When you articulate those 20 to 30 behaviors and they’re combined as “The ABC Company Way,” employees’ energy and commitment rise substantially, assuring higher performance.

The key is to describe values as behaviors, something that’s easy for employees to understand. “It’s what I must do.”

How do you determine the behaviors?

My TEC members have discovered effective ways to develop the culture list of behaviors. Think of it as a document you’re giving to a new employee: “This is what we do, and what you must do, if we are to differentiate ourselves and be successful.”

1. The lead-in.

Briefly describe your business – the product or service you provide and how you differentiate yourself.

2. What we do to differentiate ourselves and be successful.

These are three to five behaviors tied to your type of business. They’re different for different types of companies.

Often, one of the differentiators is to “be ‘bleeding’ edge regarding new information and research, so that we can be ‘cutting edge’ in what and how we deliver.” So you take time to understand the new literature in your field.

3. Who we are

These are core values, described as behaviors. Explain them as “what we do.” For example, if your company is responsive, you might say, “We get back to customers that day, even if we don’t have an answer, to let them know what we’re doing.” If the value is integrity, “We do what we commit to do.”

4. How we work with each other

Here you’ll have 10 to 15 behaviors that fall under the category of “What pisses you off.” It explains how people need to work together. This takes a few weeks of observation, but it will work. Examples:

Attitude – We will bring a positive attitude to work each day. “Bad days” infect others and their performance.

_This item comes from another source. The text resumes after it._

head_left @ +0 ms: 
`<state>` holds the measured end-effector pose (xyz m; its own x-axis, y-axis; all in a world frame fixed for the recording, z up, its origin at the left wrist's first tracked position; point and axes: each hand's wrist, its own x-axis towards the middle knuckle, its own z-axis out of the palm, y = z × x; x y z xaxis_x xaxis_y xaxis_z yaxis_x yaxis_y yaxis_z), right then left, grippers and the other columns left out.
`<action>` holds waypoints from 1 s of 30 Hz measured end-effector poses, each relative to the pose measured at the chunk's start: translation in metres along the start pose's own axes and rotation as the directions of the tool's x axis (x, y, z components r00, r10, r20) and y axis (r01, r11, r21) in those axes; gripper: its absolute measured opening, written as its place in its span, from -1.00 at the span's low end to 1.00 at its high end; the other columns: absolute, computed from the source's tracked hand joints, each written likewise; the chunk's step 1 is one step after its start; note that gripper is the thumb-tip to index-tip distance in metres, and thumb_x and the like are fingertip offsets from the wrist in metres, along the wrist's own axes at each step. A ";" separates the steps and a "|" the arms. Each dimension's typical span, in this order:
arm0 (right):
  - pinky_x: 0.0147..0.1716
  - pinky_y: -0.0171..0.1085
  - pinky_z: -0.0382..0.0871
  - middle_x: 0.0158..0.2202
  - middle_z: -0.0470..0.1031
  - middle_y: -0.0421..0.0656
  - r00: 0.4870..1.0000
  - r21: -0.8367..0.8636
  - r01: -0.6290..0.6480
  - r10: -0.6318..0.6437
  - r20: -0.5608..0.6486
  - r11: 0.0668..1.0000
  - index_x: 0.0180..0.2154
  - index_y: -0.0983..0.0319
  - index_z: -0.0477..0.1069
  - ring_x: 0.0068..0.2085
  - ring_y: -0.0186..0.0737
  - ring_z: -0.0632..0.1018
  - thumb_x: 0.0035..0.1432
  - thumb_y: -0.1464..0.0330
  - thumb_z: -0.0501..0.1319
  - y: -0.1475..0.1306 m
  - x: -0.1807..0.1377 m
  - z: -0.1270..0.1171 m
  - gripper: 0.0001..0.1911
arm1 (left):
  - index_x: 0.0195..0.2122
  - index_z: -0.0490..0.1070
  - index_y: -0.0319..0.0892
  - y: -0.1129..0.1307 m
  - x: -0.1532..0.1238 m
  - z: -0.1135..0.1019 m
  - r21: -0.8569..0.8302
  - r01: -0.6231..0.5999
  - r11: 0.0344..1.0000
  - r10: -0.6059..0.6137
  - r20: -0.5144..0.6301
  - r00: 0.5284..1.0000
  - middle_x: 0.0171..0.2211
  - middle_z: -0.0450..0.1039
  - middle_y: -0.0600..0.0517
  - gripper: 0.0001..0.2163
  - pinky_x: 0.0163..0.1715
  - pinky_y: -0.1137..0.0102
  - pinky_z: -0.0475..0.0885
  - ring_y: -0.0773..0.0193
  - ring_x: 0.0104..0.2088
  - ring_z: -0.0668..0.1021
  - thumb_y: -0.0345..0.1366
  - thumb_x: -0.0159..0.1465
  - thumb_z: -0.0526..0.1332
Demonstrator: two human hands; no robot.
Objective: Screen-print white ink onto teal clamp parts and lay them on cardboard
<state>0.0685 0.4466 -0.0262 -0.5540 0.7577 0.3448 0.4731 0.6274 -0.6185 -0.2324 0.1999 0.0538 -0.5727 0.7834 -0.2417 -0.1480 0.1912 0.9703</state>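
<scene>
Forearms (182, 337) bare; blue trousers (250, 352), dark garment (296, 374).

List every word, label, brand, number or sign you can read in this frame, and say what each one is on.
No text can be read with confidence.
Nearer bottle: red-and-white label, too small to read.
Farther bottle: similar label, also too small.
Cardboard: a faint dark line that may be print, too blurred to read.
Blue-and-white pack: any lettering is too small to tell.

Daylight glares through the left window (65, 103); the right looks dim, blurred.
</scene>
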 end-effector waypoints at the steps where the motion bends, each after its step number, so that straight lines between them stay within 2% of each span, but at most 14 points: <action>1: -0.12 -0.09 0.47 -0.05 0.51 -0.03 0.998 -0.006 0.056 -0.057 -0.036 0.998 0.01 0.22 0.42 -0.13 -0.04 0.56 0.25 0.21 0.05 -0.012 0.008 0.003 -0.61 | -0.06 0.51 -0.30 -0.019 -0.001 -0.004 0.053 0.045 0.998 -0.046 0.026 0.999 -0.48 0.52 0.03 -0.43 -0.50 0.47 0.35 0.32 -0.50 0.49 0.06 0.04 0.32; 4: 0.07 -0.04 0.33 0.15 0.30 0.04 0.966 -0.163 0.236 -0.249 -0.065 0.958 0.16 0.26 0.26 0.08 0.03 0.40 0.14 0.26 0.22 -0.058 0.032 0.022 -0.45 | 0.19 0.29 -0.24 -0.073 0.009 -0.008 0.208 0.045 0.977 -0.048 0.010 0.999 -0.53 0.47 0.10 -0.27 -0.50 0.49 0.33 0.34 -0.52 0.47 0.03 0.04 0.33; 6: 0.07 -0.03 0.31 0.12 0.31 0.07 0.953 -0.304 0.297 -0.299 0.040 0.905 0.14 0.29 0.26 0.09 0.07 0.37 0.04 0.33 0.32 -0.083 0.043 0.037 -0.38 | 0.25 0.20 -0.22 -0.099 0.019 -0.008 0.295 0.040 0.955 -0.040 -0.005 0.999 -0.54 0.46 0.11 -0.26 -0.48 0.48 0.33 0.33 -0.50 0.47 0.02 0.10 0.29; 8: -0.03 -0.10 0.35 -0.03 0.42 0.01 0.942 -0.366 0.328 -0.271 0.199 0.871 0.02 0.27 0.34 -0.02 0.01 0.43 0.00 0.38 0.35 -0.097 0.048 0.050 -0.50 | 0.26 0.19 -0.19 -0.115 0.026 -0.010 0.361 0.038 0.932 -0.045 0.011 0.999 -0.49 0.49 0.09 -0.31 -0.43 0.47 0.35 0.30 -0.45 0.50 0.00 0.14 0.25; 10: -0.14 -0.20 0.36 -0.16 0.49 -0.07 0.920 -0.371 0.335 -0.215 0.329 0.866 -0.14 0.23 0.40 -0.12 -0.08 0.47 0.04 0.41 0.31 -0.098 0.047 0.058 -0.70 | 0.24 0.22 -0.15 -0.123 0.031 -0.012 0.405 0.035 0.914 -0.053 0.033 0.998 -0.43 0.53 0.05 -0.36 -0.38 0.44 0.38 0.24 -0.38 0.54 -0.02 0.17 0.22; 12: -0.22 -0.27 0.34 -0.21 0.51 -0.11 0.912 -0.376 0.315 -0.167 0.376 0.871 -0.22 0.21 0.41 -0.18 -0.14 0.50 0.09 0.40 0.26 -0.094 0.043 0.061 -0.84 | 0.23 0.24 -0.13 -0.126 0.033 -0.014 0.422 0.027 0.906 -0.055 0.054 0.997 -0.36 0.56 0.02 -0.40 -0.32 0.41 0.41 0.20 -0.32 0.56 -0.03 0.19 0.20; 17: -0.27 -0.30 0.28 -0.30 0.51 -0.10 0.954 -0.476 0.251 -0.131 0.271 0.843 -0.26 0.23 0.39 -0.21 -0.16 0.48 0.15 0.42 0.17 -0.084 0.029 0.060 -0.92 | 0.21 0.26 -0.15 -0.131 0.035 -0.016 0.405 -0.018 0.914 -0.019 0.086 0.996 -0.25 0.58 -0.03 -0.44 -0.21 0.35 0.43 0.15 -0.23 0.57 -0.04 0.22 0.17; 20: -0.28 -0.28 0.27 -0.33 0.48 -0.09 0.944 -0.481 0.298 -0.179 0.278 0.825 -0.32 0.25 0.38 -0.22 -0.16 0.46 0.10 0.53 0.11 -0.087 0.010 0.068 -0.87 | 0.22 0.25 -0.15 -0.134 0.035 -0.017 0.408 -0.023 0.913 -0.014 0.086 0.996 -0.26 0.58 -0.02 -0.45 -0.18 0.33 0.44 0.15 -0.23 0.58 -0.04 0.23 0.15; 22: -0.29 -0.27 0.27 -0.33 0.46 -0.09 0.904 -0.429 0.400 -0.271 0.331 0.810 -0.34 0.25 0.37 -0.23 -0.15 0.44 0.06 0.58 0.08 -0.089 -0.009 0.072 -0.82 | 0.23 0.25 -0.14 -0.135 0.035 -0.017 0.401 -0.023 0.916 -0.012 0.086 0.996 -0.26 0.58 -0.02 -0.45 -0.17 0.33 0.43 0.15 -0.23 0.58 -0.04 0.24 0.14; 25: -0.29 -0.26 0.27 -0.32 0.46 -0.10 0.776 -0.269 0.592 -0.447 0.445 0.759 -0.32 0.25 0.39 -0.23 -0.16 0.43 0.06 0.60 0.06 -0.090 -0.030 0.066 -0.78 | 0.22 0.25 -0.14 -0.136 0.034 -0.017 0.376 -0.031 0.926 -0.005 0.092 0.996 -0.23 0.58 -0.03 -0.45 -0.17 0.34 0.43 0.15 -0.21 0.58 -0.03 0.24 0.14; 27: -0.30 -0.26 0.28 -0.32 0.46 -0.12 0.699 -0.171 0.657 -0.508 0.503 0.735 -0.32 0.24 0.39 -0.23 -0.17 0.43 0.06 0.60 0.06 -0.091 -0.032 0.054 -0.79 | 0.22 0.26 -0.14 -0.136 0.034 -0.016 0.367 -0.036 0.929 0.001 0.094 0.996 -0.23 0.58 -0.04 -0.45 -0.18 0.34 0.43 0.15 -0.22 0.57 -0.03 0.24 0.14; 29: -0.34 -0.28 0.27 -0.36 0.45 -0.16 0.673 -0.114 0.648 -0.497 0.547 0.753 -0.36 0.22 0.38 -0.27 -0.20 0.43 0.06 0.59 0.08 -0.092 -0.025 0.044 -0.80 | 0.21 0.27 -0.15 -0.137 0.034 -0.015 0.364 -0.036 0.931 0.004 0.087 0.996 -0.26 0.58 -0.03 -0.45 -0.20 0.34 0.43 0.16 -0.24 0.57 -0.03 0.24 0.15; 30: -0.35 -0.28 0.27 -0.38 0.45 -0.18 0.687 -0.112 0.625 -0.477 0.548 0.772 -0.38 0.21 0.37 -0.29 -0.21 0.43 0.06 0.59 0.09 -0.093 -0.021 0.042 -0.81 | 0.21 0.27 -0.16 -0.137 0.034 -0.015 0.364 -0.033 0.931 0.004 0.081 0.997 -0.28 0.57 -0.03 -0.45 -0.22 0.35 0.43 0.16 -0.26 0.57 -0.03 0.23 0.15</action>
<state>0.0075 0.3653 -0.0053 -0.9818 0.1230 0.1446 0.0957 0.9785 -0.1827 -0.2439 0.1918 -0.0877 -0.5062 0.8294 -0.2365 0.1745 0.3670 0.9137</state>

Vulnerability and Openness – It’s OK to fail, but let your team know what happened so everyone can learn from it.

Continuous Improvement – You must always be developing your skills and contribution. As an organization, we are committed to helping you do that. From Friedman: Practice blameless problem-solving. Rather than pointing fingers and dwelling on problems, identify lessons learned and use them to improve.

Then what?

When you’ve written your list, set it aside. Call a meeting of your senior people, and put the headlines for categories 2, 3 and 4 above on a flip chart. Ask your team to assign behaviors to a category or clarify them.

It gets harder. Now, you must present it to employees and make it work. Each boss must discuss each item with each person who reports to him or her and explain how each behavior is part of the employee’s job. When behavior is contrary to what’s expected, the boss explains what the employee must do to correct it.

Your employees have been yearning for this for a long time.